When we watch a show long-term, we come to associate the personality quirks of the characters with the actors who portray them. No matter how much we tell ourselves that they are actors, that they are paid to convincingly be what they are not, we still think that they can’t pull it off convincingly if they aren’t at least a little like their characters. I recently started watching “House, M.D.” and found myself staring hard at Lisa Edelstein, wondering where I’d seen her before. A quick trip to imdb.com (that site makes life happy) left me with my mouth hanging open. Lisa Edelstein, who portrays Dr. Lisa Cuddy, Dean of Medicine at Princeton-Plainsboro Hospital, was also Laurie, the high-priced call girl befriended by Rob Lowe’s Sam Seaborne on “The West Wing.” And now, watching season 1 of that show again, I find Laurie fundamentally different. I can’t help but hear Cuddy in her voice and it becomes jarring every time she mentions something that Cuddy wouldn’t, like loving pot or being a call girl.
Disorienting as Matt Keeslar and Lisa Edelstein may be, I have to say the most disturbing is Neil Patrick Harris on “Law and Order.” If you’re interested, that episode is “Want.” It’s dark and twisted and I don’t want to describe what it’s about because I’d prefer not to remember it.
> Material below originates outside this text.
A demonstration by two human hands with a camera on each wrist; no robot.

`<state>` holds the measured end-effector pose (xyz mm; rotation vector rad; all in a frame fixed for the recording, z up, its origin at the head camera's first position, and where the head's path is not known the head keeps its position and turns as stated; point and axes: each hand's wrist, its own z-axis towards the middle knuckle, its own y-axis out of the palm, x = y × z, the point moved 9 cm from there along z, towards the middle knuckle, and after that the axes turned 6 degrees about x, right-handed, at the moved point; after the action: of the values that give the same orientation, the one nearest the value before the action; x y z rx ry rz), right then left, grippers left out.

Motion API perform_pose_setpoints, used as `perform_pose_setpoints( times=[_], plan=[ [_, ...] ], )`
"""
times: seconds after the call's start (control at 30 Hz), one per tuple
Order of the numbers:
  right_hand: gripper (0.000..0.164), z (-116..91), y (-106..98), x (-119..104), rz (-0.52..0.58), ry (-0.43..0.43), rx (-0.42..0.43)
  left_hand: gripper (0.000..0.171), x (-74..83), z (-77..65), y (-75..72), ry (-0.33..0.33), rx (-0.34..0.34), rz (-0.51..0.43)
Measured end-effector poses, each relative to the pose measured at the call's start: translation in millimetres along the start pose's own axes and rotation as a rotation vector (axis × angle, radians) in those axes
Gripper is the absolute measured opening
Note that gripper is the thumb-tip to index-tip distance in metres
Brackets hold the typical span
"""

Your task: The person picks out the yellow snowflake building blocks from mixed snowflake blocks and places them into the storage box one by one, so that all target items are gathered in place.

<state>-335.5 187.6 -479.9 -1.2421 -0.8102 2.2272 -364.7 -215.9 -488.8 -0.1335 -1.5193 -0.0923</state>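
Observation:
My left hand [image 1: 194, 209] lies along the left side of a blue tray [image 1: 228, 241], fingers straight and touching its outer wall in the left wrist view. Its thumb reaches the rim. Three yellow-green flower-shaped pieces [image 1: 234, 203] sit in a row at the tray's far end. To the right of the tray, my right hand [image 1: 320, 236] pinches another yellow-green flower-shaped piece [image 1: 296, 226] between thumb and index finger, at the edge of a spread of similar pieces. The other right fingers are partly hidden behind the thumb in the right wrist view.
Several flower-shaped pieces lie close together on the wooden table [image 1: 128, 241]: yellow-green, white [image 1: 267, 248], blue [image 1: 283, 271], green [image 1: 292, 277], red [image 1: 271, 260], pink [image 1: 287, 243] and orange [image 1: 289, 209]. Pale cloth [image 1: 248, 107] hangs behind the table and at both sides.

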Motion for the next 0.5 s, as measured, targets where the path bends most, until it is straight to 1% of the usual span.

Other favorites: Cynthia Nixon (Miranda Hobbes on “Sex and the City”) as Munchhausen Syndrome patient on “House”; Seamus Dever (Detective Kevin Ryan on “Castle”) as supposed murder victim on “Cold Case”; Morena Baccarin (Inara on “Firefly”) as crazy coffeehouse girl on HIMYM; Sarah Drew (Dr. April Kepner on “Grey’s Anatomy”) as jealous murderer on “Castle”; Michael O’Neill as both the shooter in the “Grey’s Anatomy” rampage at the end of season 6 and the head of the Secret Service on “West Wing”; and, well, any time Melissa McCarthy, Janel Moloney, Anne Dudek, or Paul Rudd show up.
In other news, I made butternut squash soup last night to inaugurate my new immersion blender. Cook cubed squash, two potatoes, a carrot, an onion, and a stalk of celery in about 32 oz of your broth of choice (chicken is recommended) for about 45 minutes, then use a blender to make it all smooth. My trick is to add 2 tsp of curry powder and the juice of a lime to zing it up. Most tasty, and very satisfying after a day outside in cold weather and steady rain – coming home to a hot shower and a bowl of soup was just a lovely way to start my evening.